## Try it
Take the data below and extract the lines from the one with "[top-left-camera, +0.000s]" to the one with "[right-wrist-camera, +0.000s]", inclusive, exactly as written.

[Records drawn from a dataset]
+---+

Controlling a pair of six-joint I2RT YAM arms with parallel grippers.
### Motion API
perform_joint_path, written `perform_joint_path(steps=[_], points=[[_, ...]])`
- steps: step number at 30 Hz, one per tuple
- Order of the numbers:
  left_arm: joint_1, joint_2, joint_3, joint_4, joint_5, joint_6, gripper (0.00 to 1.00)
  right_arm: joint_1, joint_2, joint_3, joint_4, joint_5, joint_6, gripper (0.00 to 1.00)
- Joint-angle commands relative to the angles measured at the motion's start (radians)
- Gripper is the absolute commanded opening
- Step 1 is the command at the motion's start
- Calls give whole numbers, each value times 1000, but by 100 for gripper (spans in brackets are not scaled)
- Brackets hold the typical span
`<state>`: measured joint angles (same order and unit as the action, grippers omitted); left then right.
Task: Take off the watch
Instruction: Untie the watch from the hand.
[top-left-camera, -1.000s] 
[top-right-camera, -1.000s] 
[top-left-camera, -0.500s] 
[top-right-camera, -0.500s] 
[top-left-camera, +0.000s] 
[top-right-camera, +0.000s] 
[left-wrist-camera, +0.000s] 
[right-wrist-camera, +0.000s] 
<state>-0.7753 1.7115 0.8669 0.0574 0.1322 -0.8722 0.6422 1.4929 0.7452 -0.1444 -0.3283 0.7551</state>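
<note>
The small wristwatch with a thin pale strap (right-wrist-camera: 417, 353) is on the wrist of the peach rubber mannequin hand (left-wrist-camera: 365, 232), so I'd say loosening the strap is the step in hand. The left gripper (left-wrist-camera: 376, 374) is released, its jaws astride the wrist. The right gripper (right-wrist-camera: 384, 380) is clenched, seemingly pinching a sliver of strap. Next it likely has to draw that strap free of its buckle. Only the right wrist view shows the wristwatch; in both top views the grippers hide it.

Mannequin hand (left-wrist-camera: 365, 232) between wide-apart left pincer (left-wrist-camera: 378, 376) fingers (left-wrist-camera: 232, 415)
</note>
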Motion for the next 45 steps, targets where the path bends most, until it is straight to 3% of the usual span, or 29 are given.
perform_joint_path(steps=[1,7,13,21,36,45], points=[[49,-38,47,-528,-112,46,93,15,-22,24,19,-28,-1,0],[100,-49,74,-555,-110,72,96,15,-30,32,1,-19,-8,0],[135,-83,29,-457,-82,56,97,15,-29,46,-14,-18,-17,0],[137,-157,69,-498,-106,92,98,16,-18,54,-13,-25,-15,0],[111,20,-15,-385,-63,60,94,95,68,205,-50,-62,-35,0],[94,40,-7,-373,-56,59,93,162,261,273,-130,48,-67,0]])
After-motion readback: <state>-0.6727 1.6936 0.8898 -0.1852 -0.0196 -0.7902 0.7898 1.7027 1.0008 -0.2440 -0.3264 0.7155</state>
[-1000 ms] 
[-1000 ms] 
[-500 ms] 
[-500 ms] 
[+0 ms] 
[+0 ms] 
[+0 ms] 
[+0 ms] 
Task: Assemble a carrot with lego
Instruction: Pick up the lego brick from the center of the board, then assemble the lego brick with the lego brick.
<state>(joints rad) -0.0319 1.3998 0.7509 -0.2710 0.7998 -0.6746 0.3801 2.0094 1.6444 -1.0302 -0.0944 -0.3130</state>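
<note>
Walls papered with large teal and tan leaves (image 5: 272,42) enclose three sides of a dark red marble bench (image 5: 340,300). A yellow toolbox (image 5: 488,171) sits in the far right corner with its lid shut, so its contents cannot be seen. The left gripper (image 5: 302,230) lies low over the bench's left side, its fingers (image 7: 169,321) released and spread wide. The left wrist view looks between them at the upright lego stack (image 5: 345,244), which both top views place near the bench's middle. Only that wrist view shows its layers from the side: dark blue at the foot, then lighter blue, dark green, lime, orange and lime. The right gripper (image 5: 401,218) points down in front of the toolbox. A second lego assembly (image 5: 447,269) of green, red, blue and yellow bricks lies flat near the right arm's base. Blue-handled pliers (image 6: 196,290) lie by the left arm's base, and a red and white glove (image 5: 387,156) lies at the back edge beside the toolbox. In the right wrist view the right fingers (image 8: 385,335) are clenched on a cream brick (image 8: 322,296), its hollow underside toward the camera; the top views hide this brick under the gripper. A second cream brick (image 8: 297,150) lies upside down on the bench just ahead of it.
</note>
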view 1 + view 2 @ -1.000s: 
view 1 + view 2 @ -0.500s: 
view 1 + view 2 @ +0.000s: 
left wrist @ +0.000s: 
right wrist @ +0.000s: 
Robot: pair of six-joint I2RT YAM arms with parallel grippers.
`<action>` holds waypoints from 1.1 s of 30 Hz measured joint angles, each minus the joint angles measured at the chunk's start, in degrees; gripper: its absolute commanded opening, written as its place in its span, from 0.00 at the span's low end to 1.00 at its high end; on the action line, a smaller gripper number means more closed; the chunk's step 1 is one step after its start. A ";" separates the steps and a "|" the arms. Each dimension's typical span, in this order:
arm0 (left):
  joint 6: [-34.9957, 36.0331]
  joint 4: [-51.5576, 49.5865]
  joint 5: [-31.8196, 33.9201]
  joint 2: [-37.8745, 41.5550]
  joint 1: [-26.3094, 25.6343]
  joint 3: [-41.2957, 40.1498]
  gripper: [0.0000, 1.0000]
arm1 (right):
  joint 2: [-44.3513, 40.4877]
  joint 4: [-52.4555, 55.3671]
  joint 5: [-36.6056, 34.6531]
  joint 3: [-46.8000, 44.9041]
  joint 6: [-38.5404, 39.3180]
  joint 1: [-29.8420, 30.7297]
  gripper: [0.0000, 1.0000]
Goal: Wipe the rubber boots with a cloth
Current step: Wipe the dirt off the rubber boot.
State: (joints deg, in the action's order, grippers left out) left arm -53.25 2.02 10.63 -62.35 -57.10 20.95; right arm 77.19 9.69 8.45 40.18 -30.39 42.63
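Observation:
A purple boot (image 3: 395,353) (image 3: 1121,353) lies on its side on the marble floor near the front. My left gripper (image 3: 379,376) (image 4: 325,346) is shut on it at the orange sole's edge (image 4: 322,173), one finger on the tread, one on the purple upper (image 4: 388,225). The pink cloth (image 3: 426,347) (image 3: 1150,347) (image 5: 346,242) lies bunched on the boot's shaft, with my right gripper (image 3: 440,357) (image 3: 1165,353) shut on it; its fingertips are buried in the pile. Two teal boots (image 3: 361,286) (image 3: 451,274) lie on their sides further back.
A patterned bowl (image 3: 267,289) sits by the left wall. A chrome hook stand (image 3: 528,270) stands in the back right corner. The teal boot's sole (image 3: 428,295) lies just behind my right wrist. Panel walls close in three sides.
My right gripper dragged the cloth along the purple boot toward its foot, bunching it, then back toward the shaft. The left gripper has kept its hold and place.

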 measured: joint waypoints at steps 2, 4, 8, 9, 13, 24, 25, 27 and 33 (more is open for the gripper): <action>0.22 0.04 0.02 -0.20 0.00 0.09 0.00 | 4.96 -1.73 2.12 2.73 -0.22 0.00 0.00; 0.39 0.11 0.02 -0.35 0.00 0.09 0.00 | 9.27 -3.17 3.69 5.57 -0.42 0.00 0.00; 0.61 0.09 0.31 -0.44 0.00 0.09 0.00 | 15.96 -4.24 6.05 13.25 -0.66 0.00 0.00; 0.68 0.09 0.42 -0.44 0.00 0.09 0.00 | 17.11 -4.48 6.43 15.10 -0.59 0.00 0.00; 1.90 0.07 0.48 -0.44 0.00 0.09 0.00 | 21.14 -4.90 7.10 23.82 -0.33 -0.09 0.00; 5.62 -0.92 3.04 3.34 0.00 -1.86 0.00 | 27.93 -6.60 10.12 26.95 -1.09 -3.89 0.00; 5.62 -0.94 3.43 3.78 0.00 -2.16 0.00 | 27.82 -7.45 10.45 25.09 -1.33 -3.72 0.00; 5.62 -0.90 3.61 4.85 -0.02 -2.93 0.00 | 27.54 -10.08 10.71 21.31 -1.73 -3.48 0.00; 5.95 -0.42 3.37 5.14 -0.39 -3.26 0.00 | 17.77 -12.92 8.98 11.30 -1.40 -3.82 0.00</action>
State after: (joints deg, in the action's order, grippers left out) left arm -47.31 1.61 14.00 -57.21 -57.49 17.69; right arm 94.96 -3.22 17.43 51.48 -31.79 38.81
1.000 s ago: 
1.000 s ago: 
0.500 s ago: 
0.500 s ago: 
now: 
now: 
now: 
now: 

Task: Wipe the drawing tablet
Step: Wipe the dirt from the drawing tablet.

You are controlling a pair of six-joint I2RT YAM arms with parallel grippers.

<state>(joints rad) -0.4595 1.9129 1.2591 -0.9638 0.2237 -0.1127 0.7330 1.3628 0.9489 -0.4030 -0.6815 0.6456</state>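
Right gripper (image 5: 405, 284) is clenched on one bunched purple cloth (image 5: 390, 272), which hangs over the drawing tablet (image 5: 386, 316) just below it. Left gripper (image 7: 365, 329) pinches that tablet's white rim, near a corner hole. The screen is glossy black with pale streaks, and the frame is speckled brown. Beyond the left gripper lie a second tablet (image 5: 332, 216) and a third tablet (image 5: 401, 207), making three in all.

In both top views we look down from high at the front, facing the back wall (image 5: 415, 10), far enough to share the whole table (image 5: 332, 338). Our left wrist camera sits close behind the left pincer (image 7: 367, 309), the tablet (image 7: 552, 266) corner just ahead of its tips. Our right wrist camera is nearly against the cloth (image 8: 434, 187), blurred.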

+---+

## Response area
[top-left-camera, +0.000s] 
[top-right-camera, +0.000s] 
[left-wrist-camera, +0.000s] 
[right-wrist-camera, +0.000s] 

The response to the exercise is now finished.